2. Configure Your Client/App Port to 443​

If you want your apps to pull via standard HTTPS without having to append a weird port number at the end (e.g., https://dns.com:25500), you need to tell the panel to use port 443 for client traffic.

  1. Navigate to Settings > Panel Settings (or System Settings depending on your exact version).
  2. Find the Client Port or App Port configuration.
  3. If it is currently set to an HTTP port (like 80 or 8080), change it to 443.
  4. Double-check that your server's hardware firewall or cloud security groups (UFW, AWS, DigitalOcean, etc.) have TCP Port 443 fully open.

3. Generate a Test M3U / Connection String​

Once you save the settings and the status updates to show a valid certificate in the panel:

  1. Go to a test user account and grab the newly generated M3U or XC API credentials.
  2. Ensure the string structure looks like: https://yourdns.com/get.php?... (Notice the lack of an explicit port, since browsers and applications default to 443 automatically when they see https://).
  3. Try loading this link in a player like TiviMate or IPTV Smarters using the secure DNS.

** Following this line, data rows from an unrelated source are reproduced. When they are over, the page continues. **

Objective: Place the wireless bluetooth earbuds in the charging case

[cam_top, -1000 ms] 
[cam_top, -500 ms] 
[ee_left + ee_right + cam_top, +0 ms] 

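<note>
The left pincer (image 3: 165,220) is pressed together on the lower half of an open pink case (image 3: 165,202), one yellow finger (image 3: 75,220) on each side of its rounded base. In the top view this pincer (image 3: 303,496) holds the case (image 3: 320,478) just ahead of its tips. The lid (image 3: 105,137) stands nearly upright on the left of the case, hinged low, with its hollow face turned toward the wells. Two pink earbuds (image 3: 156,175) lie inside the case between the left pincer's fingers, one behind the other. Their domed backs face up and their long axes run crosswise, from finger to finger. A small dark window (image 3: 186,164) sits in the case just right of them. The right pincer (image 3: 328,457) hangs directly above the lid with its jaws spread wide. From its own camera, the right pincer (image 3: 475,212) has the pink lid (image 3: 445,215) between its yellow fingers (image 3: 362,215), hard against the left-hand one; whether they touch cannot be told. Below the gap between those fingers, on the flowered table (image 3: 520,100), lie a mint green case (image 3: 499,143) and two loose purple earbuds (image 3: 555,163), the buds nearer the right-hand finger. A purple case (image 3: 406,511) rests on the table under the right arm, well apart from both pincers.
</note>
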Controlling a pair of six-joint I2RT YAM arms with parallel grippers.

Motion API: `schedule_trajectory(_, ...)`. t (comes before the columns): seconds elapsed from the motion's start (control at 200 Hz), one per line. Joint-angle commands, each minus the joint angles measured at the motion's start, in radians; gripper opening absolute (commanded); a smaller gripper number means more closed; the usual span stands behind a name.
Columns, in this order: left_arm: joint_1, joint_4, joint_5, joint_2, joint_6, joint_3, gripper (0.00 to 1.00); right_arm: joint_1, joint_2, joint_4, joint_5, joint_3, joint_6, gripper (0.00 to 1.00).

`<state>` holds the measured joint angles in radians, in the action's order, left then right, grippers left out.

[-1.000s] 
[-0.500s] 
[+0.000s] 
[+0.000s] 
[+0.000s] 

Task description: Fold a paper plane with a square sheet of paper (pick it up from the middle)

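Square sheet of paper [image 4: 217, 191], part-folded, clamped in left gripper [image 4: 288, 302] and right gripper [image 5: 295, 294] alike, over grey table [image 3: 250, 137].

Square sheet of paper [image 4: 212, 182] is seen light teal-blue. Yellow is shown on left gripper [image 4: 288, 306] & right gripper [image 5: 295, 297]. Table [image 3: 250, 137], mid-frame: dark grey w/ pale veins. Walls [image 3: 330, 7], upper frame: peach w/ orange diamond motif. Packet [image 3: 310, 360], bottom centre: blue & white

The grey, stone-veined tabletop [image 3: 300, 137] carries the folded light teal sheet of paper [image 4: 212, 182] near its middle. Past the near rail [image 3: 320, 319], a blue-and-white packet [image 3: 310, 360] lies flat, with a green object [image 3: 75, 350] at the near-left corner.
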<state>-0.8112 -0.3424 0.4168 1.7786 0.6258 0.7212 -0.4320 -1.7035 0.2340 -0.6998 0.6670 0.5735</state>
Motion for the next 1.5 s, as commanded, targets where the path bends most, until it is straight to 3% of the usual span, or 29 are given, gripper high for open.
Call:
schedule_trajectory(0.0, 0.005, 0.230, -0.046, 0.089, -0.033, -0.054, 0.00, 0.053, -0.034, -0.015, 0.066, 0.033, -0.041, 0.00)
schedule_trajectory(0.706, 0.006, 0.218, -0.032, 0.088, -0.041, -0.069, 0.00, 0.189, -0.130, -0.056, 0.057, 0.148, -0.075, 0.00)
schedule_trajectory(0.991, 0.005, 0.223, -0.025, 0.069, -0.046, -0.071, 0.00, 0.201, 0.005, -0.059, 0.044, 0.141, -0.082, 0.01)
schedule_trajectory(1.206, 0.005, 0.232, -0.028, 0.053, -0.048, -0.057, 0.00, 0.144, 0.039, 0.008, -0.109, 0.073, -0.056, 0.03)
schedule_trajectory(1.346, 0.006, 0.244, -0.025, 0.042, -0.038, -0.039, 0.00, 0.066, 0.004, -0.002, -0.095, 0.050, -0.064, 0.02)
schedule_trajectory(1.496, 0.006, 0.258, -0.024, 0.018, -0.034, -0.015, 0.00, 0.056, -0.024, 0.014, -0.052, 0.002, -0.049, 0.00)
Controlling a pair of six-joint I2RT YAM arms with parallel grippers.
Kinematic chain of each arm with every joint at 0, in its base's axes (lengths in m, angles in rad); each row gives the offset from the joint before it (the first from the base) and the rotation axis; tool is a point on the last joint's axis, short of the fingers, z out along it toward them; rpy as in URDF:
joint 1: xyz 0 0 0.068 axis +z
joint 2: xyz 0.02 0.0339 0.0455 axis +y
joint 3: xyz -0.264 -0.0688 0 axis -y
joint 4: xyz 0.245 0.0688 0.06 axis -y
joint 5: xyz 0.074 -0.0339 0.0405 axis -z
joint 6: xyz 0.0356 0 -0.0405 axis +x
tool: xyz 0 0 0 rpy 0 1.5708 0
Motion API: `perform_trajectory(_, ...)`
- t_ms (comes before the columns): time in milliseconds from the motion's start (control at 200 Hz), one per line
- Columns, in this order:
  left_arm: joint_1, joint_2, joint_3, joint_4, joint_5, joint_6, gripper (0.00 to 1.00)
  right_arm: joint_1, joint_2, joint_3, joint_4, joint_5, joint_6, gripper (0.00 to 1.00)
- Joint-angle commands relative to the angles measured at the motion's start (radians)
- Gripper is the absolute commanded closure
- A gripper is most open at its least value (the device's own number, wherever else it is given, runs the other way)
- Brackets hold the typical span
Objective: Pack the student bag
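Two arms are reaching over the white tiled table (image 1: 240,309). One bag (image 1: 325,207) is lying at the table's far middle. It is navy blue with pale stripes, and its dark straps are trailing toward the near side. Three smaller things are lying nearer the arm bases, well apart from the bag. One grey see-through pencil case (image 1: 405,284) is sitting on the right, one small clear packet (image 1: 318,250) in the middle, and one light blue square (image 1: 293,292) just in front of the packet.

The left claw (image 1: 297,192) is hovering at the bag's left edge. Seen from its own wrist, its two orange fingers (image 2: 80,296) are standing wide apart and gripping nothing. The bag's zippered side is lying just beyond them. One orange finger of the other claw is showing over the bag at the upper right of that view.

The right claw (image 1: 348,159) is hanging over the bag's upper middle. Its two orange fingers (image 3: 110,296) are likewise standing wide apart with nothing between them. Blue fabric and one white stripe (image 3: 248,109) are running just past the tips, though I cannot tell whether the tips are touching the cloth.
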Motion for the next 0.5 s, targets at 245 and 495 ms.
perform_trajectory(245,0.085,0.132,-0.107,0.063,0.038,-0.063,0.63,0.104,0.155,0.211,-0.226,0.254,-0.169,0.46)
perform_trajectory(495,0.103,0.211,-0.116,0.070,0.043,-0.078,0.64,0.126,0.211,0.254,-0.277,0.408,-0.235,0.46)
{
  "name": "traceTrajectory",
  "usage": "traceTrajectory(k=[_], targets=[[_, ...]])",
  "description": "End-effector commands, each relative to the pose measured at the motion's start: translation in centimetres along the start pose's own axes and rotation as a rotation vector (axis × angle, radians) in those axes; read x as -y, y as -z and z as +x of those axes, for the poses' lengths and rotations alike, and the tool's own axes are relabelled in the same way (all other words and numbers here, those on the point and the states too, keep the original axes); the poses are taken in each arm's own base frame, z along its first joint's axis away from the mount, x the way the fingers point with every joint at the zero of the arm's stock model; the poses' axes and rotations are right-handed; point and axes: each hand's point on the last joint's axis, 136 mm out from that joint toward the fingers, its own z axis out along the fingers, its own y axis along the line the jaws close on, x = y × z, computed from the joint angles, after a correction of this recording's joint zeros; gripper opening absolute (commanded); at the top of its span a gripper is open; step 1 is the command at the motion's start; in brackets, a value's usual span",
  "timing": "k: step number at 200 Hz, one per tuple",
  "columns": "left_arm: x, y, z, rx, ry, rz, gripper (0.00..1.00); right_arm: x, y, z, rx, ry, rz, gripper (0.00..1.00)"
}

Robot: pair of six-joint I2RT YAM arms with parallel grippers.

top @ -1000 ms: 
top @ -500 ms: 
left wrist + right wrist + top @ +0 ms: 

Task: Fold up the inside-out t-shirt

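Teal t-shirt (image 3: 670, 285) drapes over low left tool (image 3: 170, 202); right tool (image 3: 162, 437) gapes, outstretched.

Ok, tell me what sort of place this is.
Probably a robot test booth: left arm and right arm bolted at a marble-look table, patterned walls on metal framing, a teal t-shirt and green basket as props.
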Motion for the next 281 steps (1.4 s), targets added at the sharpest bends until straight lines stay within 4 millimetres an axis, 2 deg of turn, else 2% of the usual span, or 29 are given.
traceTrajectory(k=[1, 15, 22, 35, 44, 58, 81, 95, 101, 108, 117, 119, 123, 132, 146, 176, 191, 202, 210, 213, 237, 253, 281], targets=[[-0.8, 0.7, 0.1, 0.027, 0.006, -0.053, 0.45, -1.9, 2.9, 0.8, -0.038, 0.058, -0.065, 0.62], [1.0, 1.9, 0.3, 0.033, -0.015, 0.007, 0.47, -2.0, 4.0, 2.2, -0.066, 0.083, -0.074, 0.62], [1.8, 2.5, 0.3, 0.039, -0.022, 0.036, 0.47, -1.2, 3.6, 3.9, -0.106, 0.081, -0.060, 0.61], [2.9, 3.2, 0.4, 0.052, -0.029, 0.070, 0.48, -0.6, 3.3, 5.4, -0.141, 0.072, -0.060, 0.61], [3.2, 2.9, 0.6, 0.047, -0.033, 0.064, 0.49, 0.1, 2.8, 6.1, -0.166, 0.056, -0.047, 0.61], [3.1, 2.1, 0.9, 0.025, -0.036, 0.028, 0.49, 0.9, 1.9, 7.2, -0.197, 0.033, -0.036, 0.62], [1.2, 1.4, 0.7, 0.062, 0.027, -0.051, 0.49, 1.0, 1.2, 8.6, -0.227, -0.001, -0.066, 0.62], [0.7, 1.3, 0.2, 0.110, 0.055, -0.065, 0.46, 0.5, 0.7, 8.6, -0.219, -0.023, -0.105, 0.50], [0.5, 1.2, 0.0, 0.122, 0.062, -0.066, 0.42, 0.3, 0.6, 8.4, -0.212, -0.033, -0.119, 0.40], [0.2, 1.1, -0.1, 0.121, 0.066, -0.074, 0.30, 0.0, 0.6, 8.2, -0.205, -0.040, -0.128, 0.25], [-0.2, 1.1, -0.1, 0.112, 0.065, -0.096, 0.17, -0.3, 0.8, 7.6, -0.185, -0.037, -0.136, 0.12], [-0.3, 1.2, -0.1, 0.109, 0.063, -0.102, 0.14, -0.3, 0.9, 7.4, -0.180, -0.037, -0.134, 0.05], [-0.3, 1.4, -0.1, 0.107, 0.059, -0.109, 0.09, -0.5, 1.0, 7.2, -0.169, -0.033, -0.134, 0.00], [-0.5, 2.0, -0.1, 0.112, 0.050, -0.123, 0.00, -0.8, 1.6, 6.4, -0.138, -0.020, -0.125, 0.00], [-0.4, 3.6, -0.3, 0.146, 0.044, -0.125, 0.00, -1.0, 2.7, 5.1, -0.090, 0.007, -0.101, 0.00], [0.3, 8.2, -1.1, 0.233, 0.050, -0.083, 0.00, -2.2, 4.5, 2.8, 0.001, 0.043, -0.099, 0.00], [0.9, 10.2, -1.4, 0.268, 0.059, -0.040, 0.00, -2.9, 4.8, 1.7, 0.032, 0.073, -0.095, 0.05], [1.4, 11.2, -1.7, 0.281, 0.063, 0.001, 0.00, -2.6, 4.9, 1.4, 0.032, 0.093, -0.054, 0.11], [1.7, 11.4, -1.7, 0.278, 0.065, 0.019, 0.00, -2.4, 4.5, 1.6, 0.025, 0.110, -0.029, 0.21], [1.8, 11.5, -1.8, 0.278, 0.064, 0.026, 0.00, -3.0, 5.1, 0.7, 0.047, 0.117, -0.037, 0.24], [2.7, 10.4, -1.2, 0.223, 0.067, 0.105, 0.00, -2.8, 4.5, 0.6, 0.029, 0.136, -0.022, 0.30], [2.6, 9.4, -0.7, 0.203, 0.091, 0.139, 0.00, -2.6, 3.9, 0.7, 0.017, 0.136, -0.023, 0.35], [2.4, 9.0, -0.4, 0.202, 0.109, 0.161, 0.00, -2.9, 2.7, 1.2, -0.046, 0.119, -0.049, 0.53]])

Alternative: The Cloudflare / Reverse Proxy Route​

If you don't want to mess with local certificate permissions on the Linux backend, a highly popular alternative among providers is to use a reverse proxy or Cloudflare:

  • Keep your XUI.ONE app panel listening on regular HTTP (Port 80 or 8080).
  • Route your DNS through Cloudflare with the SSL/TLS mode set to Flexible.
  • This allows the IPTV apps to connect safely to Cloudflare using HTTPS on port 443, while Cloudflare talks to your backend panel over plain HTTP in the background, bypassing the local certificate errors completely.